» Problem requirements:
Give back, exactly and with nothing added, the lines that run from the one containing "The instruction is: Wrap" to the final line below.

++++ Dataset section

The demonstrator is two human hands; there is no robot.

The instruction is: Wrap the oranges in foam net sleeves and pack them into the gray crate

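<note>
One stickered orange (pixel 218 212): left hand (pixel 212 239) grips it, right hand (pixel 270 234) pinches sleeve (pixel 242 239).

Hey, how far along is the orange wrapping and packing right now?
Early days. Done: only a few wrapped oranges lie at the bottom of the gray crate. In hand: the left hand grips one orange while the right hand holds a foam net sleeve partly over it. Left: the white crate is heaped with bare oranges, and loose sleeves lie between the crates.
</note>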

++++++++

» Problem solution:
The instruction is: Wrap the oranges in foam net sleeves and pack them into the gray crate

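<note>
One stickered orange (pixel 218 212): left hand (pixel 212 239) grips it, right hand (pixel 270 234) pinches sleeve (pixel 242 239).

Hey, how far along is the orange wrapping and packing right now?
Early days. Done: only a few wrapped oranges lie at the bottom of the gray crate. In hand: the left hand grips one orange while the right hand holds a foam net sleeve partly over it. Left: the white crate is heaped with bare oranges, and loose sleeves lie between the crates.
</note>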

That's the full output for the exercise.